Inter Miami CF signed Brazilian fintech Nu to a naming-rights deal for its new stadium opening in 2026, with terms believed to reach $250 million over 20 years, per two people briefed on the agreement. The club declined to confirm figures. Nu becomes the first Latin American-based company to hold naming rights on a purpose-built MLS stadium.
The stadium, a 25,000-seat venue in Miami Freedom Park adjacent to Miami International Airport, is the centerpiece of owner Jorge Mas's $1 billion development plan. Nu's commitment runs through at least 2046, spanning Lionel Messi's remaining playing years and the 2026 World Cup cycle when Miami hosts seven matches, including five in the knockout rounds. The deal includes jersey placement starting 2025, replacing Royal Caribbean, whose contract expires this December. Nu's logo will appear on the club's Adidas kits worn by Messi, Luis Suárez, and Sergio Busquets, the trio that delivered Miami its first trophy in August.
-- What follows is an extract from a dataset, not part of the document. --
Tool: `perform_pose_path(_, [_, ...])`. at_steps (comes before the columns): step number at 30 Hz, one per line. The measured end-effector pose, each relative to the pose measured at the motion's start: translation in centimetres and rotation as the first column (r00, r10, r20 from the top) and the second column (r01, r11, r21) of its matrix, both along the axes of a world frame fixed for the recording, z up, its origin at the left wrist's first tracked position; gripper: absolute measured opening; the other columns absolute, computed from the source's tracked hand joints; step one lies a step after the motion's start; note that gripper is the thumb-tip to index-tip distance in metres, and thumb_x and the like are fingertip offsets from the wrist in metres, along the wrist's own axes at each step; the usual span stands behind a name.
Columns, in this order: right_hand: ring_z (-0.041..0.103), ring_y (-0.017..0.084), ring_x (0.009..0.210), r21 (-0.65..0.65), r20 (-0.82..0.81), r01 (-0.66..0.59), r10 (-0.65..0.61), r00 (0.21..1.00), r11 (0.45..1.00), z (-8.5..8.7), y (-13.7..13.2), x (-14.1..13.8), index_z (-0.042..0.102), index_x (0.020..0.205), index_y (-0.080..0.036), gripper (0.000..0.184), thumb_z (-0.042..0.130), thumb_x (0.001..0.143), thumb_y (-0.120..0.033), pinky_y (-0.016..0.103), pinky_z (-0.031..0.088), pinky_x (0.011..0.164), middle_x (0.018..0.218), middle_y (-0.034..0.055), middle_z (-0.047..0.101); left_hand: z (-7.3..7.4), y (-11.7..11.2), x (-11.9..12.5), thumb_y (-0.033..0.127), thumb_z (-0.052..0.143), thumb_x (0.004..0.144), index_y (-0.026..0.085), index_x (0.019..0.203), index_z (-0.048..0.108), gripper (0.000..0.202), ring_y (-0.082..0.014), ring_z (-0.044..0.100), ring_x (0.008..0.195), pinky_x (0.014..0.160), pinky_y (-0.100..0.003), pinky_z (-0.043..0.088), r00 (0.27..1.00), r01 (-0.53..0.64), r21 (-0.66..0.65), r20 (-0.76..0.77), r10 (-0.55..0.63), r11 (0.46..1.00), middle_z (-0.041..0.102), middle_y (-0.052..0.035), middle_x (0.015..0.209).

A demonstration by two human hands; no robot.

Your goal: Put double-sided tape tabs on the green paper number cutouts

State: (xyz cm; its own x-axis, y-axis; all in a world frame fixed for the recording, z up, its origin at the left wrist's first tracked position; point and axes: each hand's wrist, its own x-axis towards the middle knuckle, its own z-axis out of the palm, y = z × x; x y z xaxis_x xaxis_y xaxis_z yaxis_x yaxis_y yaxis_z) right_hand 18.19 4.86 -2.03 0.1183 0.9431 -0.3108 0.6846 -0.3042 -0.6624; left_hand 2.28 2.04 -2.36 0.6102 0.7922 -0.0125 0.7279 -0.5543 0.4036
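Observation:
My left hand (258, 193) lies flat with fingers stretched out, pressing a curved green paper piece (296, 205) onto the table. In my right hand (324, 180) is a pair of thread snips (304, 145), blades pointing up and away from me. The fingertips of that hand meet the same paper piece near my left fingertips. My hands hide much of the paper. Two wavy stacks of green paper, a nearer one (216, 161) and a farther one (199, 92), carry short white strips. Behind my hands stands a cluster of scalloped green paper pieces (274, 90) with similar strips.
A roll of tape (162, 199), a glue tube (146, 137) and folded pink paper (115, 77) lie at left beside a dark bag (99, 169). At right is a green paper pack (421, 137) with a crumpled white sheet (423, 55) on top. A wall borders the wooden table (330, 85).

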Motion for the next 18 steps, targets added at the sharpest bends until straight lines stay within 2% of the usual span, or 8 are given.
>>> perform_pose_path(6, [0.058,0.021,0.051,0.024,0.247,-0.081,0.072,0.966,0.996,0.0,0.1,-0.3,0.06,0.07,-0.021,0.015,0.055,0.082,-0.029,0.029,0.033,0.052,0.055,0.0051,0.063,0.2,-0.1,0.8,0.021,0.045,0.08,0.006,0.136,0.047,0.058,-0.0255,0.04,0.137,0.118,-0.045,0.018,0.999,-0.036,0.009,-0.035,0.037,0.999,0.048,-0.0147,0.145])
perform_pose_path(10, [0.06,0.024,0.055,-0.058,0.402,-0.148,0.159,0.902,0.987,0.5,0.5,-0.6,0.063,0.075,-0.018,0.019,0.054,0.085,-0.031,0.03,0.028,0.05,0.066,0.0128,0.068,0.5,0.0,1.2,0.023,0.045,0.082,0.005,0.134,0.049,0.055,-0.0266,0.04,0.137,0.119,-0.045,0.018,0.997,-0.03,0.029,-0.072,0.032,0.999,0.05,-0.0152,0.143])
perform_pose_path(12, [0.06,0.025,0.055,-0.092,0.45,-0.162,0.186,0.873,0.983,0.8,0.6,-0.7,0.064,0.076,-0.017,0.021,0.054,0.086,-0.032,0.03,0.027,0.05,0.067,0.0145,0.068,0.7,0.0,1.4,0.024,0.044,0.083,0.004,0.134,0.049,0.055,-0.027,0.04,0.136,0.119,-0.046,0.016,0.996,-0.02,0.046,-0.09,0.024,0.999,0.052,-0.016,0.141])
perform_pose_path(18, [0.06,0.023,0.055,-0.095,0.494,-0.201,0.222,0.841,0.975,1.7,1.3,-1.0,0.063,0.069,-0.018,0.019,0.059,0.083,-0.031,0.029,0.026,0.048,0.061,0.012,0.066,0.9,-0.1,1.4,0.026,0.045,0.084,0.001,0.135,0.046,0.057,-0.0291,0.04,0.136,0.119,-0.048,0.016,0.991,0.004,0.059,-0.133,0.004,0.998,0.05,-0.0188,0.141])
Nu operates 100 million accounts across Brazil, Mexico, and Colombia, making it Latin America's largest digital bank by customer count. The company went public on the New York Stock Exchange in December 2021 at a $41 billion valuation, then the largest Latin American IPO in history. Shares have since fallen 38%, closing Friday at $13.84. The Miami deal gives Nu a daily brand presence in a metro area where 2.7 million residents identify as Hispanic or Latino, 68% of the population, with heavy Colombian and Brazilian expatriate concentrations in Doral and Brickell. Nu has been hiring relationship managers in South Florida since early 2023, quietly building a U.S. foothold ahead of a planned domestic banking license application.
The timing matters. Miami's season-ticket base grew 340% year-over-year after signing Messi in July 2023, reaching 28,000 accounts by October. The club now projects 32,000 season-ticket holders by the stadium's 2026 opening, creating a waitlist dynamic that justifies premium corporate partnerships. Apple's 10-year, $2.5 billion MLS streaming deal, signed in 2022, added distribution leverage. Miami drew 3.4 million Apple TV viewers for its September playoff match against Atlanta, the league's second-highest audience behind LAFC-Galaxy. Nu will benefit from those broadcast integrations, including in-stadium signage visible on Apple's global feed.
Miami sits third among MLS clubs in corporate partnership revenue, behind Atlanta and LAFC, generating an estimated $42 million annually per Sportico's November valuations. The Nu deal alone would account for $12.5 million per year at the reported terms, vaulting Miami past Atlanta's $47 million total. Mas has said the club will reach $60 million in sponsorship revenue by 2026, requiring another $5.5 million in incremental partnerships. Likely targets: a sleeve sponsor, a training kit deal, and a jersey-back placement, categories Miami has left unfilled while holding out for post-Messi pricing.
The deal structure mirrors Nu's playbook in São Paulo, where the company signed Corinthians to a jersey sponsorship worth $23 million annually in 2022, Brazil's richest club deal at the time. That agreement included brand activations inside Corinthians' stadium and fintech integrations via the club's app, letting fans open Nu accounts directly through team channels. Miami is expected to deploy similar digital hooks, embedding Nu's services into the club's ticketing and membership platforms starting next season.
Watch for sleeve and training kit announcements by March, when MLS clubs finalize secondary sponsorships ahead of the 2025 season. Miami's stadium construction timeline has the venue's steel frame completed by June 2025, setting up a fall 2025 naming reveal event timed to coincide with Nu's third-quarter earnings call. Separately, track Nu's U.S. banking license filing, expected by mid-2025, which would let the company offer checking accounts and credit cards domestically, turning stadium signage into a customer-acquisition funnel with regulatory teeth.
Mas bought his majority stake in Inter Miami for $25 million in 2017. Forbes now values the club at $1.03 billion, a 4,020% return in seven years, driven by Messi's arrival and the stadium deal's closing in 2023. Nu's commitment underwrites that valuation for the next two decades, regardless of who wears the number 10 jersey.